A senior economist at the central bank offers a stark contrast to Chair Jerome Powell’s focus on expectations about the pace of price growth.

Jerome Powell, chairman of the U.S. Federal Reserve, speaks during a live-streamed news conference following a Federal Open Market Committee (FOMC) meeting in New York, U.S., on Wednesday, Sept. 22, 2021.
By Brian Chappatta
September 28, 2021 | 10:01 AM

Bloomberg Opinion — By Brian Chappatta

A day after Federal Reserve Chair Jerome Powell said at a press conference that “inflation expectations are terribly important,” Jeremy Rudd, who has served at the Fed since 1999, released a new paper.
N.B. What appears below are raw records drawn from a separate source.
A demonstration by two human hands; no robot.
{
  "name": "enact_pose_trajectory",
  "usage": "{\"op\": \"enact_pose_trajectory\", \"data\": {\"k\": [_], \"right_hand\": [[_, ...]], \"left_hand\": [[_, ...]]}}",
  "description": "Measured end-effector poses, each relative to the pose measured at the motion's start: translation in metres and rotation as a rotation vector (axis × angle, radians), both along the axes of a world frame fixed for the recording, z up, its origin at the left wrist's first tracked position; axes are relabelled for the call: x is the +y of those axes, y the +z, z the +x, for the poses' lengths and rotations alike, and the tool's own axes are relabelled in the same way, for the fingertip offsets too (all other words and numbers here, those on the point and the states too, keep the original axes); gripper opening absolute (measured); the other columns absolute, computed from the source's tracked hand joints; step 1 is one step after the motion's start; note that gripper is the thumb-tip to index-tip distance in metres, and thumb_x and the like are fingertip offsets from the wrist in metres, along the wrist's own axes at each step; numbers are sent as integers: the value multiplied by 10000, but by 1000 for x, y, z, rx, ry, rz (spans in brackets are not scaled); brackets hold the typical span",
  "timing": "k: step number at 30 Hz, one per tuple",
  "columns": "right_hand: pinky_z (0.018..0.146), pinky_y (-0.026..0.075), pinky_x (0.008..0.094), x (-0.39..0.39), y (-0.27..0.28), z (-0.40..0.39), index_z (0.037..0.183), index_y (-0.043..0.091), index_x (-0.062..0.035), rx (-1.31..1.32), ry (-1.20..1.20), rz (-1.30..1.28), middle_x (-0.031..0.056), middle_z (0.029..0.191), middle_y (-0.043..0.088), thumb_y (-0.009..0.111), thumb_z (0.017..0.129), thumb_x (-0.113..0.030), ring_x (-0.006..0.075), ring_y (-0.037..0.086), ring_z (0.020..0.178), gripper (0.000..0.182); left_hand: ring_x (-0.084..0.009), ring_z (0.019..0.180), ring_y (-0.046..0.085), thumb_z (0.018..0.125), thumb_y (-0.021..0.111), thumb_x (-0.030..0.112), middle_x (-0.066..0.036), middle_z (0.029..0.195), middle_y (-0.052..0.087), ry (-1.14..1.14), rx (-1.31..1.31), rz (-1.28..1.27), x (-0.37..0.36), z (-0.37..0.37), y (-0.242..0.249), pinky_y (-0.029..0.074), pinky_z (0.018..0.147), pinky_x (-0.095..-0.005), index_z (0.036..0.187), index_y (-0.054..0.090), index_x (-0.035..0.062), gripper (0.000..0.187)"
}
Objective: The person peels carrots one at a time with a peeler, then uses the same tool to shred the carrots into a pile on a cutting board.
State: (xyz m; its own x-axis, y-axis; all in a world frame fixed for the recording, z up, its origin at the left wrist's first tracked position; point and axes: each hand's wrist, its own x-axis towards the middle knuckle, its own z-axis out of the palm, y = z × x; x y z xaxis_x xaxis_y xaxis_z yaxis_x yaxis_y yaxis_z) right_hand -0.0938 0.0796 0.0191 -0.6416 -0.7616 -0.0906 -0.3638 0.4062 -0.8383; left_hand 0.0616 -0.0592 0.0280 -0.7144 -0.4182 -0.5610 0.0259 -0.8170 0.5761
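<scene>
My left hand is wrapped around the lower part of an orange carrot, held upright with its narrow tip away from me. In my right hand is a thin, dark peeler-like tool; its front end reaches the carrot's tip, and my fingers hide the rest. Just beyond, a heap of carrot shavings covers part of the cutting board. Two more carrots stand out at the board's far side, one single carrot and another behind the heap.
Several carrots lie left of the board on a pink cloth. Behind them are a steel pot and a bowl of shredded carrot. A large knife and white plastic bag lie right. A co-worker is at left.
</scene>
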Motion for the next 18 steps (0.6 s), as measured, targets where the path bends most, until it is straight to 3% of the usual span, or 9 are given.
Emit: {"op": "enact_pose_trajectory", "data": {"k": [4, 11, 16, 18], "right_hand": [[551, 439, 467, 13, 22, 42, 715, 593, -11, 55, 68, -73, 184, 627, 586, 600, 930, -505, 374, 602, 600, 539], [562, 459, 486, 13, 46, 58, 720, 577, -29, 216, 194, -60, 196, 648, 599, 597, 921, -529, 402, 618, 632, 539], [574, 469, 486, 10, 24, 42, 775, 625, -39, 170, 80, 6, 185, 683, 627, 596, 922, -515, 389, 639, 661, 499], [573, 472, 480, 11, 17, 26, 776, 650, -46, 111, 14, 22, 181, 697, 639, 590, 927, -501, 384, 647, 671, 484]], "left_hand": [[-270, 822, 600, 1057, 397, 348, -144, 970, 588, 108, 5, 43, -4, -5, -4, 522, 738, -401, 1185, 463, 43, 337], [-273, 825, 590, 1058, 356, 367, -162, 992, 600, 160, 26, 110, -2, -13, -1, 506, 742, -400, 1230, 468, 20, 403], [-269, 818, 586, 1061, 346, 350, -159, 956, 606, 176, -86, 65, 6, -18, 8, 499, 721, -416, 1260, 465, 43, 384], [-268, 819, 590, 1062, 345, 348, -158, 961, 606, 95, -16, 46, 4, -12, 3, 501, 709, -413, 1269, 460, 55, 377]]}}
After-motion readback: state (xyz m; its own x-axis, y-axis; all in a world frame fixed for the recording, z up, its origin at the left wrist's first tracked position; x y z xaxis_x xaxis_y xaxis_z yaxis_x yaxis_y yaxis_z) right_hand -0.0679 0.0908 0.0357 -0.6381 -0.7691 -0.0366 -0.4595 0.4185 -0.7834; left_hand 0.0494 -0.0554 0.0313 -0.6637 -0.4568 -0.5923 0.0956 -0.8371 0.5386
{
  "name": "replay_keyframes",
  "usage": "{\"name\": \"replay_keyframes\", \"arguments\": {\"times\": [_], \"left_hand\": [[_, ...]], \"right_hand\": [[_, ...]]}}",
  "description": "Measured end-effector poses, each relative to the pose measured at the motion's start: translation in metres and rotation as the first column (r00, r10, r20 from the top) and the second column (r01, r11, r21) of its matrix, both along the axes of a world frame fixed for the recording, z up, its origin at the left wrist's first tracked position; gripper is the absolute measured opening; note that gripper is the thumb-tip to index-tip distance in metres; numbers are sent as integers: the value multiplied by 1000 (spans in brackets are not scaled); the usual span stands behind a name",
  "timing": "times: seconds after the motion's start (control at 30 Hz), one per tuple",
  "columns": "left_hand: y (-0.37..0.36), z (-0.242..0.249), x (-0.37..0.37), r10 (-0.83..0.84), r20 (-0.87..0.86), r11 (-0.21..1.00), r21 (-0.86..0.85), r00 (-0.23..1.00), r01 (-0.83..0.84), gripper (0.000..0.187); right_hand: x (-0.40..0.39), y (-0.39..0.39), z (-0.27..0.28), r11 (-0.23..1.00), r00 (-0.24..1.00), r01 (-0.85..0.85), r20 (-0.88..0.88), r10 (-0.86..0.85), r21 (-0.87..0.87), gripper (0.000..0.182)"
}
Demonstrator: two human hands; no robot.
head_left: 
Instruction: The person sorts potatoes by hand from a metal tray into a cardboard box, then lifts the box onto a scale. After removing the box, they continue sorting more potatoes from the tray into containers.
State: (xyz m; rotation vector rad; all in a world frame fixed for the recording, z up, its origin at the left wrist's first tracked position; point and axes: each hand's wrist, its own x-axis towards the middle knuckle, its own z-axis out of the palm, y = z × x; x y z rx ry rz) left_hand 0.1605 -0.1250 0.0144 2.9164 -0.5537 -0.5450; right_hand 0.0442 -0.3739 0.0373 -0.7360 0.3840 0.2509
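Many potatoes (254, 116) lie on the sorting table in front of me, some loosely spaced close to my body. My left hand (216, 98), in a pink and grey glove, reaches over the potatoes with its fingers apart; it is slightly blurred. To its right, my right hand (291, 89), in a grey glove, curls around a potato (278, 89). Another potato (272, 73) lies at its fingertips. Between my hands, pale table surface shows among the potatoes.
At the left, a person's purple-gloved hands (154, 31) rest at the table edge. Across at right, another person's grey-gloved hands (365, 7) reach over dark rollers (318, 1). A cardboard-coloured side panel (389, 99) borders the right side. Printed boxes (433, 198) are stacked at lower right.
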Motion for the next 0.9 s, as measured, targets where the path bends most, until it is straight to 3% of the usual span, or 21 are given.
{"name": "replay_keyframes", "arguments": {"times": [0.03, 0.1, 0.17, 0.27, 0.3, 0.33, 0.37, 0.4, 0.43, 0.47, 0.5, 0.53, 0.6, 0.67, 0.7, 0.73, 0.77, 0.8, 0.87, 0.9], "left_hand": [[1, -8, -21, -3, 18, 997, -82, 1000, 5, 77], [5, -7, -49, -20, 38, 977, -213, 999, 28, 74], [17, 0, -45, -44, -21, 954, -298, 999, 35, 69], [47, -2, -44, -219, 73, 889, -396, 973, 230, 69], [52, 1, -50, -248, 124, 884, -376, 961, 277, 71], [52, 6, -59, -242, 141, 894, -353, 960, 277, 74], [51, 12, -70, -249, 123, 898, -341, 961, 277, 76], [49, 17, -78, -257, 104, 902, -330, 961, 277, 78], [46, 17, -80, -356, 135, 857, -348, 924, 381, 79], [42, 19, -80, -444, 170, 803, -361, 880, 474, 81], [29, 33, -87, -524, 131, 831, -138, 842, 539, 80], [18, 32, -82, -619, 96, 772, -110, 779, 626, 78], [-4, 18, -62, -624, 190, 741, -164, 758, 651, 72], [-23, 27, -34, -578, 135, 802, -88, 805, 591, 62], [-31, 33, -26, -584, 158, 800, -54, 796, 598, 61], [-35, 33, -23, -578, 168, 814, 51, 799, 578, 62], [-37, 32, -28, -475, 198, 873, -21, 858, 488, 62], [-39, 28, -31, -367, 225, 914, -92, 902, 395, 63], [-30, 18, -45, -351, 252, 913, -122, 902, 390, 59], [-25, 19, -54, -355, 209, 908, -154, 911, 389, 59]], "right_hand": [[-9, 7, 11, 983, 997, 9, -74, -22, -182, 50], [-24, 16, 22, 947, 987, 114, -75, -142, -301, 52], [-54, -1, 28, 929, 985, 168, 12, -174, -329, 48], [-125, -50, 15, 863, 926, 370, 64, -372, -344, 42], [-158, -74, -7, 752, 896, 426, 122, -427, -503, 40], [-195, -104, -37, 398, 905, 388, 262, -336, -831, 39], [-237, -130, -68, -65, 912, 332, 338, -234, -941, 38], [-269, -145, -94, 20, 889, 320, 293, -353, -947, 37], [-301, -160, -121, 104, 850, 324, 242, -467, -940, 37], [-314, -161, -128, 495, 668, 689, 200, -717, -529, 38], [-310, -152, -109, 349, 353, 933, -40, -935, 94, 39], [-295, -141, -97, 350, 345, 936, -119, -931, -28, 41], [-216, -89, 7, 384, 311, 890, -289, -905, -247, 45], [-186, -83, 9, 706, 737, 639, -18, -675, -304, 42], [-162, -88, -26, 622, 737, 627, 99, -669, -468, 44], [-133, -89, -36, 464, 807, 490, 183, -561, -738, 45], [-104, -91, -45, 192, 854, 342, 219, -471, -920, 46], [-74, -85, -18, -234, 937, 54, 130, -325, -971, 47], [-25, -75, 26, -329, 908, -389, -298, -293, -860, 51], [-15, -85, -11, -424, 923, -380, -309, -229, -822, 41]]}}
The title: “Why Do We Think That Inflation Expectations Matter for Inflation? (And Should We?)” His answer to the parenthetical question was a resounding no.

Fed watchers had varying interpretations of Rudd’s paper. Some saw it as validating the new policy framework around inflation, which aims for observed price growth that modestly overshoots 2% for some time rather than making decisions based on potentially erroneous forecasts. Others viewed it as a warning: Counting on surveys that show stable longer-term inflation expectations runs the risk of missing a real-time regime shift in the economy.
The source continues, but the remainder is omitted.